We concatenate our `version` and `data` binaries together, hash them twice using a `sha256/1` helper function, and then returning the first four bytes of the resulting hash with a call to `split/1`.

`split/1` is a helper function that pulls the first four bytes out of the resulting hash using binary pattern matching:

``````
defp split(<< hash :: bytes-size(4), _ :: bits >>), do: hash
``````

Our `sha256/1` helper function uses Erlang’s `:crypto.hash` function to SHA-256 hash its argument:

``````
defp sha256(data), do: :crypto.hash(:sha256, data)
``````

We’ve wrapped this in a helper function to facilitate Elixir-style piping.

Now that we have our four-byte checksum, we can flesh out our original `encode/2` function:

``````
def encode(version, data) do
version <> data <> checksum(version, data)
|> Base58.encode
end
``````

We concatenate our `version`, `data`, and the result of our `checksum` function together, and Base58 encode the result. That’s it!

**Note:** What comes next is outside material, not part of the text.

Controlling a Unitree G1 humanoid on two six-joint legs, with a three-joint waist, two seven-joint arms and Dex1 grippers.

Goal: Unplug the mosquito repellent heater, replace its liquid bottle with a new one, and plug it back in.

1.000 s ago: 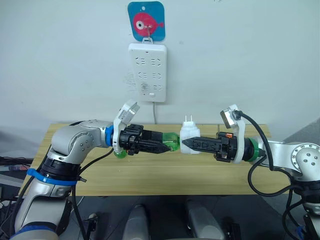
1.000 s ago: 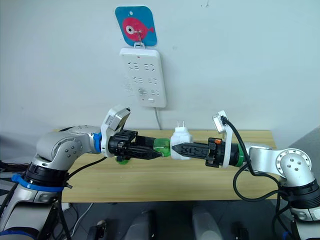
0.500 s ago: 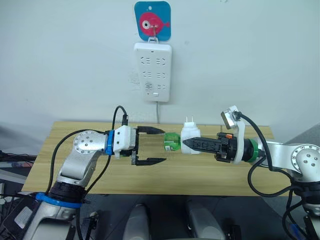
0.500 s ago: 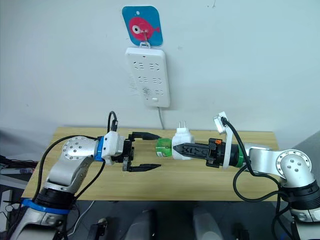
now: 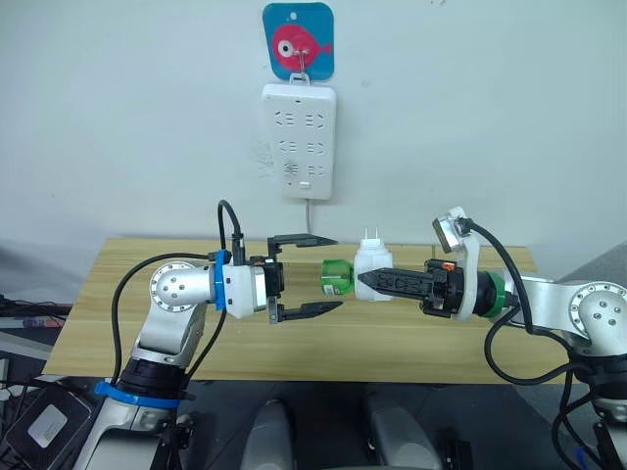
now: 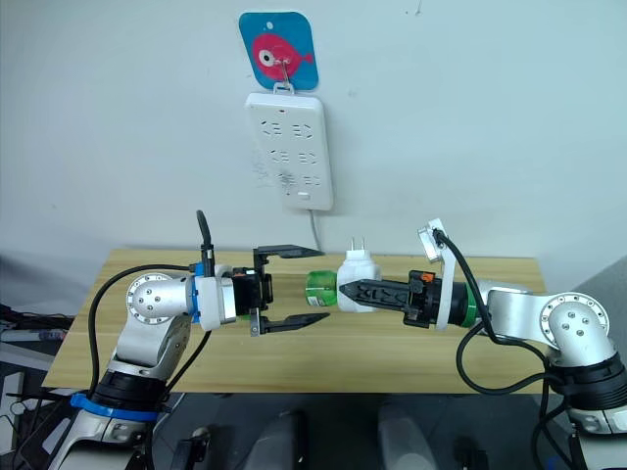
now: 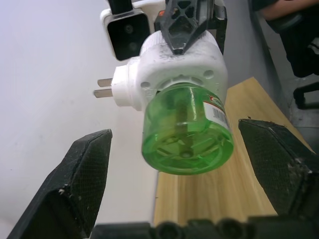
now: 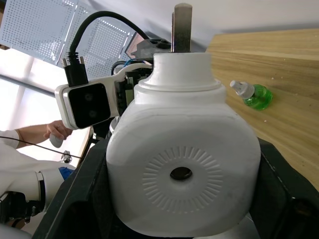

Base58Check encoding our `"hello"` string with a `version` of `<<0x00>>` should give us a result of `"12L5B5yqsf7vwb"`. We can go further and verify our implementation with an example pulled from the Bitcoin wiki:

``````
iex(1)> Base58Check.encode(<<0x00>>,
<<0x01, 0x09, 0x66, 0x77, 0x60,
0x06, 0x95, 0x3D, 0x55, 0x67,
0x43, 0x9E, 0x5E, 0x39, 0xF8,
0x6A, 0x0D, 0x27, 0x3B, 0xEE>>)
"16UwLL9Risc3QfPqBUvKofHmBQ7wMtjvM"
``````

Perfect!

## Wrapping Up

If you’d like to see both modules in their full glory, I’ve included them in my `hello_bitcoin` repository on Github. Here’s a direct link to the `Base58` module, and the `Base58Check` module, along with a simple unit test. If that repository looks familiar, it’s because it was used in a previous article on controlling a Bitcoin node with Elixir.

I highly suggest you read through Andreas Antonopoulos’ Mastering Bitcoin book if you’re at all interested in how the Bitcoin blockchain works, or Bitcoin development in general. His book has been my primary source of inspiration and information for every Bitcoin article I’ve written to date.